For Wall St., A Mere Stroll Up Fifth Ave.

Droves of banking analysts abandoned New York's Plaza Hotel Thursday morning and headed up Fifth Avenue to The Pierre.

No, it wasn't that the service was bad. It was just that at the Pierre, analysts could hear John F. Grundhofer and Gerry B. Cameron announce the planned $9 billion merger of their banks.

On the Plaza menu: a panel discussion on wholesale banking at the Bank and Financial Analysts Association's annual meeting.

"I feel bad for Nancy Newcomb," said one analyst headed to the Pierre- referring to the banker who represented Citicorp on the wholesale banking panel at the Plaza.

For First Bank System and U.S. Bancorp, the timing of the announcement could not have been better. Thanks to the Plaza meeting, few of the banking industry's watchers on Wall Street had to travel more than two blocks to get to the banks' event.

Still, not every analyst thought the trip, however short, was worth it.

George Salem of Gerard Klauer Mattison & Co.-one of the most outspoken members of the bank analyst community-chose to stay at the Plaza. He sent an assistant to the Pierre.
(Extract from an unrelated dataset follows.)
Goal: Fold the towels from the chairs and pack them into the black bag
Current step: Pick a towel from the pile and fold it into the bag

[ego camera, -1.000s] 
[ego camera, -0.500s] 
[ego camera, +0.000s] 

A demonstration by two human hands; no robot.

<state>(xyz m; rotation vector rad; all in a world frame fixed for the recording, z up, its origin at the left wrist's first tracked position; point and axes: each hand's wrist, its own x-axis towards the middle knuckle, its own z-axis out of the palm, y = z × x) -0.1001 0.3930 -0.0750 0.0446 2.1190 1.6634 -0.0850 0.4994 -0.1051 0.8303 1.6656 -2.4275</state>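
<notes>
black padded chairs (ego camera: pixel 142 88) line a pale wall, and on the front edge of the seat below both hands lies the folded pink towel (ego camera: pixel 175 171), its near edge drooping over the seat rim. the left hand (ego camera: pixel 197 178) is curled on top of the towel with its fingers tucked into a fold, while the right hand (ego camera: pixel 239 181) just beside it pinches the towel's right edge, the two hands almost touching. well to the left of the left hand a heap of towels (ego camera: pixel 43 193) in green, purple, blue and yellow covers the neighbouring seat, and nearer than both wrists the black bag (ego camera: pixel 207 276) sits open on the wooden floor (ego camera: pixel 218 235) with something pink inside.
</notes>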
"This merger is very predictable," he said. "U.S. Bancorp was too big to be small and too small to be big."

Those that attended the First Bank announcement said it was well- orchestrated. Mr. Cameron later noted that the audience applauded at the end of the presentation-a rare gesture for Wall Street analysts.

But Mr. Cameron should not jump to conclusions.

"The clapping started in the back of the room, where all the investment bankers in the deal were sitting," one analyst said. "Everyone else was being polite."